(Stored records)
##############################

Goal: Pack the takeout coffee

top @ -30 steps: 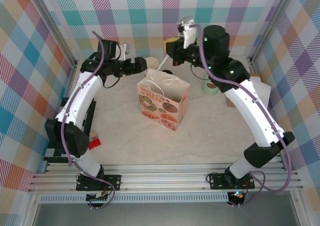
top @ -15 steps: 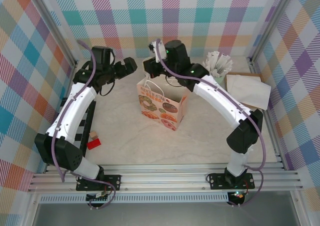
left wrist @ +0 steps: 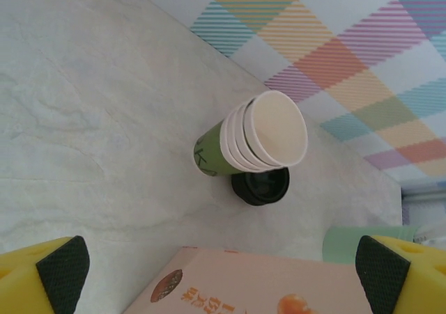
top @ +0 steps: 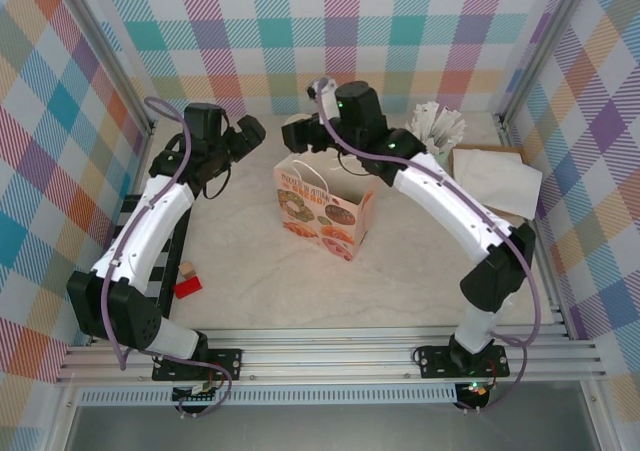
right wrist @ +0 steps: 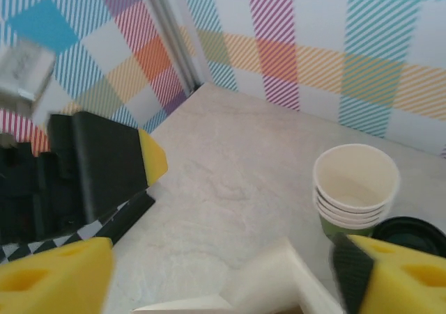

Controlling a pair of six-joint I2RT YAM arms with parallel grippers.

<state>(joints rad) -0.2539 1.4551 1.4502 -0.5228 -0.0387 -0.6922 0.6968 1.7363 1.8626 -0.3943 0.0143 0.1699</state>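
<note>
Going for the coffee [left wrist: 261,186], not yet bagged.
Left hand [left wrist: 223,272] and right hand [right wrist: 209,265] open, empty; next, gripping it beside stack [left wrist: 254,136], lowering into bag [top: 326,211].

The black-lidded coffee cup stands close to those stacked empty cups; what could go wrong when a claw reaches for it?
The right claw could bump the cup stack and topple it while closing on the takeout coffee. The free-standing paper bag might tip as the cup goes in.

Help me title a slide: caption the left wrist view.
Open left gripper facing stacked lidless cups, a black lid beside them, printed bag nearest.
</note>
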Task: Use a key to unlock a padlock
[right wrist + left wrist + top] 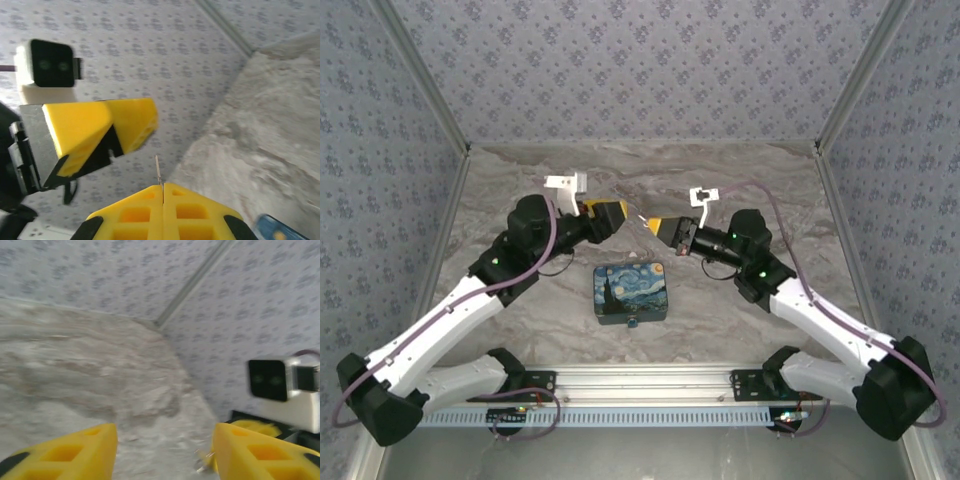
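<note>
Right gripper (163, 186) clamped on key (158, 169), left gripper (165, 440) spread, empty, just beside it

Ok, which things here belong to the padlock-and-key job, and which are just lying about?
Job:
key, pinched in the shut right claw
padlock, by the near edge of the box
left claw, open

Lying about:
box, painted with a starry night; whether the padlock hangs on it is too small to tell
</note>
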You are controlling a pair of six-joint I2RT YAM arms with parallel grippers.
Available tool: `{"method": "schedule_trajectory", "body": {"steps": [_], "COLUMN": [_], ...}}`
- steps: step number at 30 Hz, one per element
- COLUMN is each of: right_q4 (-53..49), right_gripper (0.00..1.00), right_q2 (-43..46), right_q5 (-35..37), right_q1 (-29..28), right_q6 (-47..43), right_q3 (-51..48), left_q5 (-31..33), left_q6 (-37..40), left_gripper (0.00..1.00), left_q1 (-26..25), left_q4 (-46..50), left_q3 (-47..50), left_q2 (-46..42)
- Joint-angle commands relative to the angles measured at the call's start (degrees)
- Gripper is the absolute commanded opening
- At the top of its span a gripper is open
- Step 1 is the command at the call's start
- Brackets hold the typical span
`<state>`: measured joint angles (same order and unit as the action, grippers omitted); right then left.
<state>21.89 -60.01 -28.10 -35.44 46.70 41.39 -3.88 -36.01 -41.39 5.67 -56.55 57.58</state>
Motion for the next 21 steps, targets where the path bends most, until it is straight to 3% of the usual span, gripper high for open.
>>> {"method": "schedule_trajectory", "body": {"steps": [1, 3, 5, 12, 21], "right_q4": [-14.65, -15.8, -15.72, -11.03, -11.15], "right_gripper": [0.0, 0.0, 0.0, 0.0, 0.0], "right_q2": [2.95, 4.34, 5.84, 8.13, 8.67], "right_q5": [6.71, 7.91, 8.8, 5.52, 3.3], "right_q1": [1.47, 2.96, 5.14, 10.35, 11.04], "right_q6": [-5.47, -4.52, -2.44, 3.41, 3.8], "right_q3": [-1.31, -3.68, -6.63, -13.57, -14.89], "left_q5": [8.97, 10.38, 10.95, 5.63, -2.23], "left_q6": [3.68, 4.45, 4.72, 3.88, 0.34], "left_gripper": [0.8, 0.91, 0.95, 0.97, 0.94], "left_q1": [-0.26, -0.17, -0.23, -0.19, -0.17], "left_q4": [9.66, 12.61, 15.95, 18.15, 12.63], "left_q3": [0.81, 2.5, 3.65, 8.07, 12.2], "left_q2": [-2.95, -3.63, -3.62, 0.16, 4.52]}}
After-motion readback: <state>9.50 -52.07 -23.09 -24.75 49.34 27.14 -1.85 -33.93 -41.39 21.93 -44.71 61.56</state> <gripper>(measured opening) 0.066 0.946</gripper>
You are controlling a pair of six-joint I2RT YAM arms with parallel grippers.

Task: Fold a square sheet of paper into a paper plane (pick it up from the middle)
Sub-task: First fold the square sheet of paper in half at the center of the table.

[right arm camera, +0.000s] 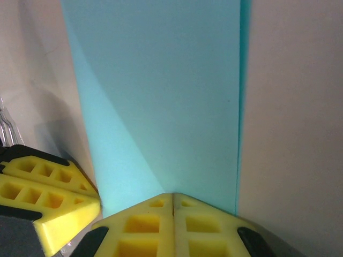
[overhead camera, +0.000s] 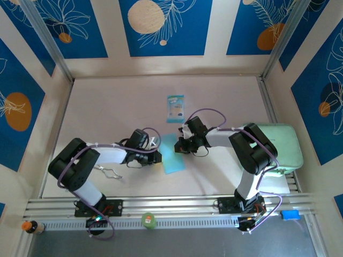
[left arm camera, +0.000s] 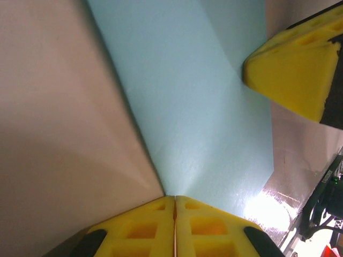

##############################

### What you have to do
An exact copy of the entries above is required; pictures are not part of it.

### Result of this exercise
Goal: Pack the takeout coffee

top @ -30 steps: 
top @ -15 steps: 
left wrist @ +0 steps: 
top @ +0 steps: 
right wrist @ +0 steps: 

Controlling a pair of six-joint I2RT YAM arms with parallel grippers.

<state>(joints rad) -0.2539 1.4551 1.4502 -0.5228 -0.0387 -0.6922 0.6968 1.7363 1.8626 -0.3943 0.0143 0.1699</state>
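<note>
Going for the coffee [left wrist: 261,186], not yet bagged.
Left hand [left wrist: 223,272] and right hand [right wrist: 209,265] open, empty; next, gripping it beside stack [left wrist: 254,136], lowering into bag [top: 326,211].

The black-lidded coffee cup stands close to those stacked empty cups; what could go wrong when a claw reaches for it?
The right claw could bump the cup stack and topple it while closing on the takeout coffee. The free-standing paper bag might tip as the cup goes in.

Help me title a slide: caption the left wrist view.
Open left gripper facing stacked lidless cups, a black lid beside them, printed bag nearest.
</note>
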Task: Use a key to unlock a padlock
[right wrist + left wrist + top] 
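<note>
Right gripper (163, 186) clamped on key (158, 169), left gripper (165, 440) spread, empty, just beside it

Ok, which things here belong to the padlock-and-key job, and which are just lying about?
Job:
key, pinched in the shut right claw
padlock, by the near edge of the box
left claw, open

Lying about:
box, painted with a starry night; whether the padlock hangs on it is too small to tell
</note>
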You are controlling a pair of six-joint I2RT YAM arms with parallel grippers.
Available tool: `{"method": "schedule_trajectory", "body": {"steps": [_], "COLUMN": [_], ...}}`
- steps: step number at 30 Hz, one per element
- COLUMN is each of: right_q4 (-53..49), right_gripper (0.00..1.00), right_q2 (-43..46), right_q5 (-35..37), right_q1 (-29..28), right_q6 (-47..43), right_q3 (-51..48), left_q5 (-31..33), left_q6 (-37..40), left_gripper (0.00..1.00), left_q1 (-26..25), left_q4 (-46..50), left_q3 (-47..50), left_q2 (-46..42)
- Joint-angle commands relative to the angles measured at the call's start (degrees)
- Gripper is the absolute commanded opening
- At the top of its span a gripper is open
- Step 1 is the command at the call's start
- Brackets hold the typical span
`<state>`: measured joint angles (same order and unit as the action, grippers omitted); right then left.
<state>21.89 -60.01 -28.10 -35.44 46.70 41.39 -3.88 -36.01 -41.39 5.67 -56.55 57.58</state>
Motion for the next 21 steps, targets where the path bends most, until it is straight to 3% of the usual span, gripper high for open.
>>> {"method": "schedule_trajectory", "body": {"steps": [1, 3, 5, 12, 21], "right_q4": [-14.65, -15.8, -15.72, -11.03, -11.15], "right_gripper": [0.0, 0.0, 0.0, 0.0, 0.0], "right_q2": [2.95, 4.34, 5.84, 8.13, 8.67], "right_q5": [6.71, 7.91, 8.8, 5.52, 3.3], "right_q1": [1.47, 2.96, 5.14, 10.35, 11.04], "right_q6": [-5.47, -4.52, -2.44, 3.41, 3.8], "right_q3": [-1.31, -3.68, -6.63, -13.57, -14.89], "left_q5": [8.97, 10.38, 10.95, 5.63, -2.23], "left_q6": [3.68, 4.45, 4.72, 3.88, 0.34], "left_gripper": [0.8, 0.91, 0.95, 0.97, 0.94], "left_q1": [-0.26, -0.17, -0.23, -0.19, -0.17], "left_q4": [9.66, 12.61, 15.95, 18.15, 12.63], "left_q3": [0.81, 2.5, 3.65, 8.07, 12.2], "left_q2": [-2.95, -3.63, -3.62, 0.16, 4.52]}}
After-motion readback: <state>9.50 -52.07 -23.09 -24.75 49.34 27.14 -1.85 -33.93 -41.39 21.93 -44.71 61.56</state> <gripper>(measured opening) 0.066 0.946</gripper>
You are controlling a pair of six-joint I2RT YAM arms with parallel grippers.

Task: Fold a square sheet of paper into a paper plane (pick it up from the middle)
Sub-task: First fold the square sheet of paper in half at the center of the table.

[right arm camera, +0.000s] 
[overhead camera, +0.000s] 
[left arm camera, +0.000s] 

This completes the output.